Worries that the children of immigrants are having their education affected by ICE enforcement are well-founded, according to the UCLA survey, which provided a series of questions to administrators, teachers and other certified school staff in a dozen states, including California, Oregon, Texas, Florida, Indiana, Nebraska and Maryland. Apprehension about immigration enforcement affected students in all regions, and educators in southern states reported the highest incidence of impact, the survey found. Among the concerns educators heard voiced most frequently, students spoke of fear their parents will be taken away while they're at school and that they'll never see them again. Apprehension that a parent will lose a job because of his or her immigration status was another frequently expressed concern. Some teachers reported children coming to school hungry because their parents lost their jobs. Across all regions, 70 percent of administrators and certified school staff members reported academic decline among immigrant students, according to the survey.

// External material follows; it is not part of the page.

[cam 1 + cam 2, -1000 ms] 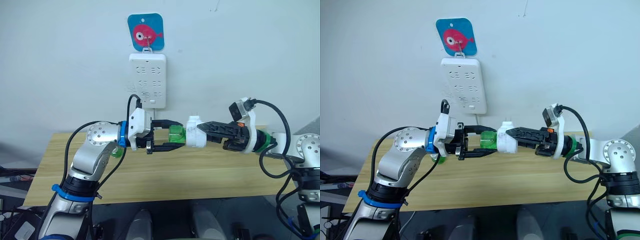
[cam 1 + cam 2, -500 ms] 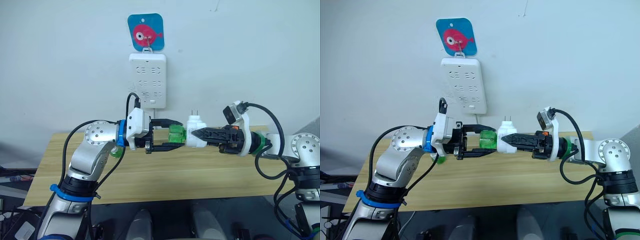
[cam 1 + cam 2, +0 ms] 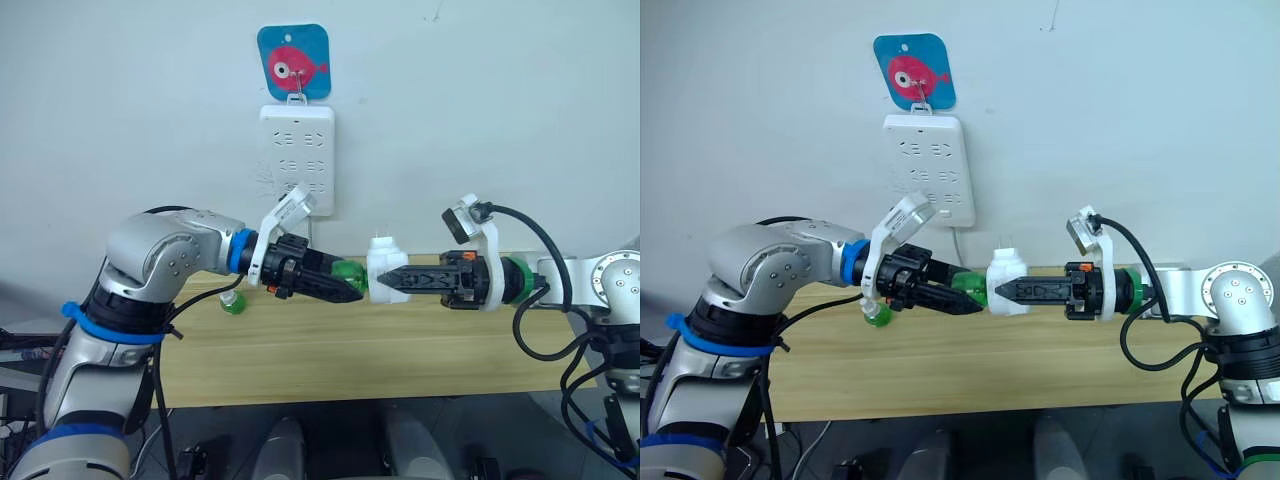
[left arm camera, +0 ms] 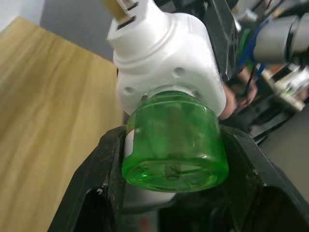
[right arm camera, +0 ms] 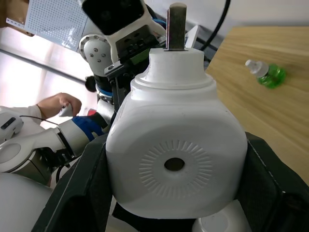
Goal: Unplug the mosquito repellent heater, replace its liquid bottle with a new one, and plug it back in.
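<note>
The white mosquito repellent heater [image 3: 385, 270] is held in mid-air above the table, its two prongs pointing up. My right gripper [image 3: 393, 280] is shut on it from the right. A green liquid bottle [image 3: 347, 274] joins the heater's left end, its neck inside the heater's base [image 4: 164, 63]. My left gripper [image 3: 350, 288] is shut on that bottle [image 4: 176, 140], with a black finger [image 4: 104, 193] on each side. In the right wrist view the heater's face with its round hole [image 5: 175, 164] sits between my fingers. A second green bottle [image 3: 232, 303] lies on the table.
A white power strip [image 3: 297, 160] hangs on the wall under a blue fish hook [image 3: 293, 62], above and behind the grippers. The wooden table [image 3: 400, 350] runs below both arms. A person's hand [image 5: 60, 104] appears far off in the right wrist view.
My left wrist has rolled about a quarter turn with the green bottle, and that elbow has swung up and out. The heater turned prongs-up and sits slightly lower.
</note>
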Motion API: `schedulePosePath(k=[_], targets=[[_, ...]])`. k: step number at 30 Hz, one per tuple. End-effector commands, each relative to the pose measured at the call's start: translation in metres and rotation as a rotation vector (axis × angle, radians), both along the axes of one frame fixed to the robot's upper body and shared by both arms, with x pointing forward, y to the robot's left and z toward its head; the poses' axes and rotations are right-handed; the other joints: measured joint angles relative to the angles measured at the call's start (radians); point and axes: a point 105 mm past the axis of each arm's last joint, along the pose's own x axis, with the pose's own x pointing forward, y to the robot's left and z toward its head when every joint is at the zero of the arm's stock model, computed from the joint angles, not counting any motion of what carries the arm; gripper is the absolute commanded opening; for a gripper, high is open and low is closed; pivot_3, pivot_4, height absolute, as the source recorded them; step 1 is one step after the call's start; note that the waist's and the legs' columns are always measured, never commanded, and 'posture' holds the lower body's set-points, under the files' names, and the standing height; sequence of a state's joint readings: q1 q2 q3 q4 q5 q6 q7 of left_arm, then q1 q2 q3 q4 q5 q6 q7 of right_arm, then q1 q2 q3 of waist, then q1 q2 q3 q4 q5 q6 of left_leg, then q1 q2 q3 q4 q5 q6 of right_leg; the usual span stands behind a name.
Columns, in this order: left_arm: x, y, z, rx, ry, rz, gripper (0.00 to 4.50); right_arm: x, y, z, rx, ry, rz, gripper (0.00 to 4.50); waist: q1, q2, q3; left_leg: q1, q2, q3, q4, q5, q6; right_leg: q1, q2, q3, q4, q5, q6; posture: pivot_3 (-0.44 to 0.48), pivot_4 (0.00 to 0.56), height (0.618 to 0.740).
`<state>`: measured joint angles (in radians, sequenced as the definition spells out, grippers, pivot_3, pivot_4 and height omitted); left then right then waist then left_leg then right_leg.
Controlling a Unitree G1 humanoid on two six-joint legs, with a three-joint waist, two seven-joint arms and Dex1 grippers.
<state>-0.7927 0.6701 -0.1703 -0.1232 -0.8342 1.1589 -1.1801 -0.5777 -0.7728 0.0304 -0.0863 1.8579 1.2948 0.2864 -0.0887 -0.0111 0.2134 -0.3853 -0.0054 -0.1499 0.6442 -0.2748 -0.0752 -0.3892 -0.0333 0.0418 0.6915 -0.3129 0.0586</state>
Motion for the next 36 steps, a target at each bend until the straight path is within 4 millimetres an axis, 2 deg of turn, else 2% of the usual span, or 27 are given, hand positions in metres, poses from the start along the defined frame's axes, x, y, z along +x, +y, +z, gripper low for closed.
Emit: schedulePosePath(k=[1,3,5,10,16,24,27,32,36], targets=[[0.005,0.013,0.0,0.019,-0.158,0.056,3.28,-0.015,0.003,0.017,0.085,-0.027,0.08,3.0,-0.003,0.001,0.001,0.0,0.0,0.0,0.0,0.0,0.0,0.0,0.0,0.0,0.0,0.0,0.0,-0.057,0.197,0.74],[-0.002,0.014,0.0,-0.002,-0.252,0.031,3.89,-0.013,0.001,0.016,0.098,-0.008,0.058,3.0,-0.004,0.001,0.001,0.0,0.001,0.001,-0.001,0.0,0.0,0.0,0.0,0.001,0.0,0.0,0.0,-0.058,0.198,0.74],[-0.005,0.017,0.0,-0.05,-0.436,0.042,4.38,-0.008,-0.003,0.015,0.11,0.011,0.021,3.0,-0.001,0.001,0.001,0.0,0.001,0.001,-0.001,0.0,0.0,-0.001,0.0,0.001,-0.001,0.0,0.0,-0.058,0.201,0.74],[-0.011,0.025,-0.009,-0.107,-0.889,0.09,4.41,0.003,-0.012,0.012,0.115,0.034,-0.052,3.0,0.015,0.0,0.002,-0.001,0.0,0.002,0.0,0.0,0.0,0.0,-0.002,0.002,-0.004,0.001,0.0,-0.052,0.203,0.74],[-0.016,0.023,-0.003,-0.254,-1.274,0.119,4.41,0.004,-0.007,0.011,0.112,0.035,-0.051,3.0,0.04,0.0,0.002,-0.006,-0.001,0.002,0.001,0.0,0.0,0.0,-0.003,0.001,-0.01,0.005,0.001,-0.045,0.202,0.74],[-0.009,0.01,-0.008,-0.306,-1.399,0.087,4.41,0.001,-0.002,0.012,0.113,0.022,-0.033,3.0,0.045,0.0,0.002,-0.007,-0.001,0.002,0.002,0.0,0.0,0.0,-0.003,0.001,-0.011,0.005,0.003,-0.047,0.2,0.74],[-0.005,0.007,-0.01,-0.311,-1.415,0.069,3.8,0.001,-0.001,0.014,0.122,0.017,-0.028,3.0,0.042,0.0,0.002,-0.007,-0.001,0.002,0.002,0.0,0.0,0.0,-0.003,0.001,-0.011,0.005,0.003,-0.049,0.202,0.74],[-0.001,0.004,-0.014,-0.3,-1.411,0.049,2.33,0.0,0.0,0.015,0.129,0.008,-0.023,3.0,0.033,0.0,0.002,-0.007,-0.001,0.001,0.002,0.0,0.0,0.0,-0.003,0.001,-0.01,0.005,0.003,-0.053,0.201,0.74],[0.002,0.005,-0.012,-0.295,-1.387,0.066,2.31,-0.001,0.001,0.016,0.13,0.004,-0.021,3.0,0.031,0.0,0.002,-0.007,-0.001,0.001,0.001,0.0,0.0,0.0,-0.003,0.0,-0.01,0.005,0.003,-0.053,0.201,0.74]])
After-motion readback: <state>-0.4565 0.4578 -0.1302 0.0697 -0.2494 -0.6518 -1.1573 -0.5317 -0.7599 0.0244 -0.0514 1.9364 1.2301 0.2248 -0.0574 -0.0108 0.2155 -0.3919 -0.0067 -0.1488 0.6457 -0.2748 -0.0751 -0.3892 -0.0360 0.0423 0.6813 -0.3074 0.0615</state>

"Educators from all parts of the country tell us their immigrant students are distracted and living in fear of losing their parents to deportation and this is affecting all the students in their classrooms," says Patricia Gándara, research professor and co-director of the UCLA Civil Rights Project and the study's lead researcher. "As a result, teachers in these mostly low-income schools are being stressed sometimes to the breaking point. The unintended consequences of an immigration enforcement policy that did not consider its impact on the nation's schools will continue to jeopardize the educations of millions of students if allowed to persist."